Report all lines of the data below that hold the word "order".

───── EXERCISE INPUTS ─────

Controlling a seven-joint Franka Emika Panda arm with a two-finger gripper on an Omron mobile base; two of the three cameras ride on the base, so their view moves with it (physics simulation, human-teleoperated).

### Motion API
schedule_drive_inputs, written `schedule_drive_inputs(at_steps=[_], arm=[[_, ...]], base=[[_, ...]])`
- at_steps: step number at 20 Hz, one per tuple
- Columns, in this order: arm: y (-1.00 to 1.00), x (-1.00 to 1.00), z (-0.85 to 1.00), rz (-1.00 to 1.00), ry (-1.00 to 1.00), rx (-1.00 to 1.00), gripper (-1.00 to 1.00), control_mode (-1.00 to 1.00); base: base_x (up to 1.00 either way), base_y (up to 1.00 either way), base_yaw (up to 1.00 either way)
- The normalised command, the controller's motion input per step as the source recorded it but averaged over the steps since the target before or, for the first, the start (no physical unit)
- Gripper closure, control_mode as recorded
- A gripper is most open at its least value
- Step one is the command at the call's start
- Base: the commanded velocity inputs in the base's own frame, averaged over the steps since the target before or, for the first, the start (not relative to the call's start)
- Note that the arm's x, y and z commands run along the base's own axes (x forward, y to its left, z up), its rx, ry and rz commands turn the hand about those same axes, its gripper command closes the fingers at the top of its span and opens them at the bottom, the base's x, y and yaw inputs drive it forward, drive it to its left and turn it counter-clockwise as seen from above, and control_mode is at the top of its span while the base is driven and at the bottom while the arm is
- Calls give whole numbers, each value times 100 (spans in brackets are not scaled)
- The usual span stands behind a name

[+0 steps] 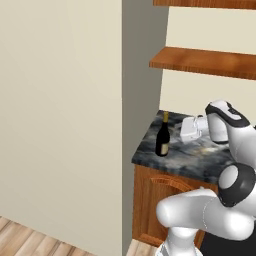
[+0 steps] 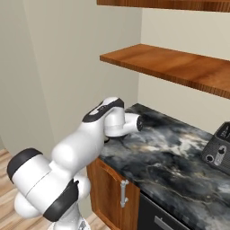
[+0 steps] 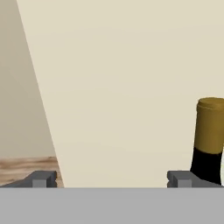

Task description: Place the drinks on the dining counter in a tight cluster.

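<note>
Wine bottle, tall and dark with a yellow cap (image 1: 162, 136), is being seen upright near the left corner of a black-and-grey marbled stone worktop (image 1: 200, 161), under two brown wooden shelves (image 1: 210, 62). It is being approached by nothing in contact: the two-finger gripper (image 3: 111, 178) is being held wide open and empty, level with the bottle's neck. In the hand view, the yellow cap and dark shoulder (image 3: 209, 140) are being shown just behind the right finger tip (image 3: 179, 178), outside the gap, with a plain beige wall (image 3: 122, 78) beyond. In the right base view, the bottle is being hidden by the white arm, while a dark toaster (image 2: 219, 149) is being seen well apart at the worktop's far end.
</note>
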Motion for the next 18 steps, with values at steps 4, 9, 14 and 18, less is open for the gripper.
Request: schedule_drive_inputs(at_steps=[4,9,14,18], arm=[[-7,13,0,-4,0,0,-100,-100],[-14,10,0,-7,0,0,-100,-100],[-4,30,-1,-3,0,0,-100,-100],[0,44,-1,0,0,0,-100,-100]], base=[[0,0,0],[0,0,0],[0,0,0],[0,0,0]])
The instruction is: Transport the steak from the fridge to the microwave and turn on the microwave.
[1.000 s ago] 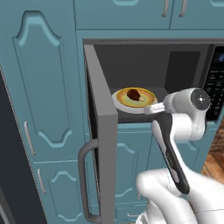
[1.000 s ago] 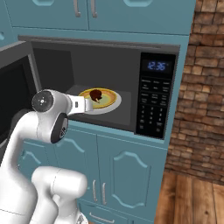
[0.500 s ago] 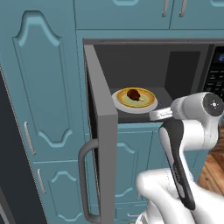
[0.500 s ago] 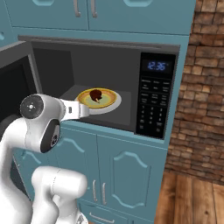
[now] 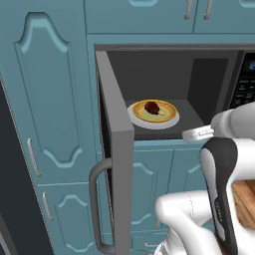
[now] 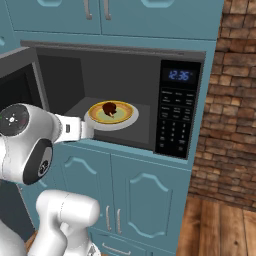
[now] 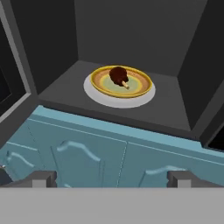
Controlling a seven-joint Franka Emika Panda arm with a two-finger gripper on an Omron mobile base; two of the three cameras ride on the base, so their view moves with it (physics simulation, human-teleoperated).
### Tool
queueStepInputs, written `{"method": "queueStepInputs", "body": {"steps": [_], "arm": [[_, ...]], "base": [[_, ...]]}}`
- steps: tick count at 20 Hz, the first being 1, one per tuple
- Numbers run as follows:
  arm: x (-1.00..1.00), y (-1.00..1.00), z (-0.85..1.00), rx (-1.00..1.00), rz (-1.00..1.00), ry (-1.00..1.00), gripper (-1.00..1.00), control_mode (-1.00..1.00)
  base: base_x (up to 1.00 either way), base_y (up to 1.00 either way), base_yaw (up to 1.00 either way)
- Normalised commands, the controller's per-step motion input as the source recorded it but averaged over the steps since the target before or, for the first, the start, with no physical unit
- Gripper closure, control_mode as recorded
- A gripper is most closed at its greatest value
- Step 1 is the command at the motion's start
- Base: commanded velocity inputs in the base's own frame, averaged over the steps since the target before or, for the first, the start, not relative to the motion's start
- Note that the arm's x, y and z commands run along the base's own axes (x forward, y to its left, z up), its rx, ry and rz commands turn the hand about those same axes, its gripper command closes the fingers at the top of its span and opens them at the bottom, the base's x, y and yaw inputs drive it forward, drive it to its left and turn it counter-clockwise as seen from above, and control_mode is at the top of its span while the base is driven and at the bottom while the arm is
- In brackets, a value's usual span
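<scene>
The steak (image 5: pixel 152 107) (image 6: pixel 109 108) (image 7: pixel 118 75), a dark reddish-brown lump, lies on a yellow plate (image 5: pixel 168 114) (image 7: pixel 139 83) that rests on the white turntable inside the microwave (image 5: pixel 149 64) (image 6: pixel 120 65). The microwave door (image 5: pixel 117 164) is swung wide open to the left. Its black keypad (image 6: pixel 175 122) is on the right, under a lit clock. My gripper (image 7: pixel 111 178) (image 5: pixel 191 134) hangs outside the cavity, just in front of and below its front edge. It is open with nothing between its fingertips (image 7: pixel 41 177).
Teal cabinet doors (image 5: pixel 45 99) (image 6: pixel 145 200) surround the microwave above, below and to the left. A brick wall (image 6: pixel 230 100) and wooden floor (image 6: pixel 220 225) lie to the right. A dark slate surface (image 5: pixel 10 199) runs along the far left edge.
My hand has drawn back out of the microwave, away from the plate, and stayed open. The steak and plate have not moved.
</scene>
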Motion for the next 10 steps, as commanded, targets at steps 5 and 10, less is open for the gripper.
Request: {"method": "queueStepInputs", "body": {"steps": [5,10], "arm": [[-0.70,0.01,0.00,0.00,0.00,-0.06,-1.00,-1.00],[-0.41,0.11,-0.05,-0.02,0.00,0.00,-1.00,-1.00]], "base": [[0.00,0.00,0.00],[0.00,0.00,0.00]]}}
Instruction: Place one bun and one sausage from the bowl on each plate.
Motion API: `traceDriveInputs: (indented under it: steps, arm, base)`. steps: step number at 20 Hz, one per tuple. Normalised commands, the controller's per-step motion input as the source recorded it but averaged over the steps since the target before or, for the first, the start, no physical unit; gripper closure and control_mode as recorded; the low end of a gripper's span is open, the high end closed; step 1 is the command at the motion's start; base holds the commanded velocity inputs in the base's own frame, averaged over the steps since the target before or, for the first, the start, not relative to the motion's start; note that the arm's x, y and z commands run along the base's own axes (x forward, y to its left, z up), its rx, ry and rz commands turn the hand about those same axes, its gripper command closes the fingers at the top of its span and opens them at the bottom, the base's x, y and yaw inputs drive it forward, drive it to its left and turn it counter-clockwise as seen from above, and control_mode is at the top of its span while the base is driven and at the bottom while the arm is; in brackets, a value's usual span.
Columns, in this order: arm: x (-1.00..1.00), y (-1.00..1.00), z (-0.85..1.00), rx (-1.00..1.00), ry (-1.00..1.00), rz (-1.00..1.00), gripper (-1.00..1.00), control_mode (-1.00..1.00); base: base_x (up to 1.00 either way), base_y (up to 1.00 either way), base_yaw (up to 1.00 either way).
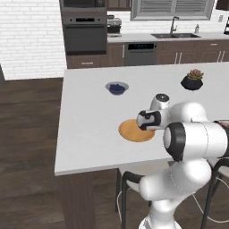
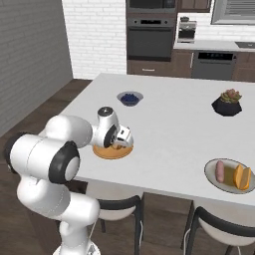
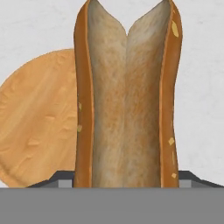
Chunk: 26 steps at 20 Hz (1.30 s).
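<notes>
the gripper (image 2: 121,141) grasps a split bun (image 3: 127,96) over the orange wooden plate (image 1: 129,133) near the counter's (image 1: 89,116) front edge. the right base view shows the grey plate (image 2: 226,185), with sausage (image 2: 219,171) and bun, at the front right corner.

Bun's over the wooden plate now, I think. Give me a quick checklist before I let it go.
1. Bun held: ok. The bun stands between the fingers of the gripper, split side facing the hand camera.
2. Gripper above the target: ok. In the right base view the gripper sits over the orange plate.
3. Bun centred on the plate: not ok. In the hand view the orange plate lies mostly off to one side of the bun.
4. Height above the plate: cannot tell.
5. Other plate: ok. The grey plate carries a sausage and a bun already.
6. Berry bowl and plant pot stand well away: ok.
</notes>
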Motion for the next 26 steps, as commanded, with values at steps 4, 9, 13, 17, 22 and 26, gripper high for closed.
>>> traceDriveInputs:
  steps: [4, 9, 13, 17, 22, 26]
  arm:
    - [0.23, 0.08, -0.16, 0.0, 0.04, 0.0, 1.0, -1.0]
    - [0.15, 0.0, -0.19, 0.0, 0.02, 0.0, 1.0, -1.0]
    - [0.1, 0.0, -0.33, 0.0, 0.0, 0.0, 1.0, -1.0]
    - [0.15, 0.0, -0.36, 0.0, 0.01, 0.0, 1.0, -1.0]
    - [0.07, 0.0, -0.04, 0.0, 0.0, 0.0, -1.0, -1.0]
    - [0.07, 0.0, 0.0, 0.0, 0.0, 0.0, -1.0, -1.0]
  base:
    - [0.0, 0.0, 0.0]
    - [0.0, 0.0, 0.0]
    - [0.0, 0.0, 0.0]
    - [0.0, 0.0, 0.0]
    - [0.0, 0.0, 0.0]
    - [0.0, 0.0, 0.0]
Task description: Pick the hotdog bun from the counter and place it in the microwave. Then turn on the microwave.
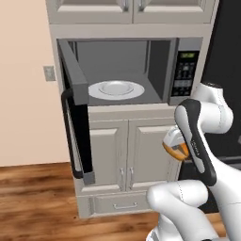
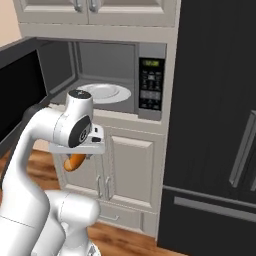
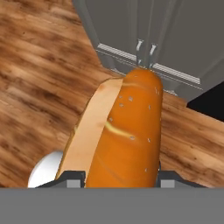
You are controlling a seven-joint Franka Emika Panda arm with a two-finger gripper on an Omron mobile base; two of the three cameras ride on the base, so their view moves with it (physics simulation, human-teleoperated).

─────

**PROBLEM SOLUTION:**
- Columns, in this order: arm: y (-1.00 to 1.00), x (-1.00 to 1.00), z (-0.85 to 1.00), rz (-1.00 to 1.00), ry (-1.00 to 1.00), rx (-1.00 to 1.00), gripper (-1.00 to 1.00), control_mode (-1.00 to 1.00); base: base_x (up to 1.00 either way), base_y (up to 1.00 either way), base_yaw (up to 1.00 either way)
Columns, in this order: arm: x (-1.00..1.00), y (-1.00..1.00), z (-0.85..1.00), rx (-1.00..1.00), ry (-1.00..1.00), rz (-1.00..1.00), gripper (-1.00..1.00), control_mode (-1.00..1.00); base: base_x (up to 1.00 either way), base_y (up to 1.00 either way), base_yaw (up to 1.00 either way).

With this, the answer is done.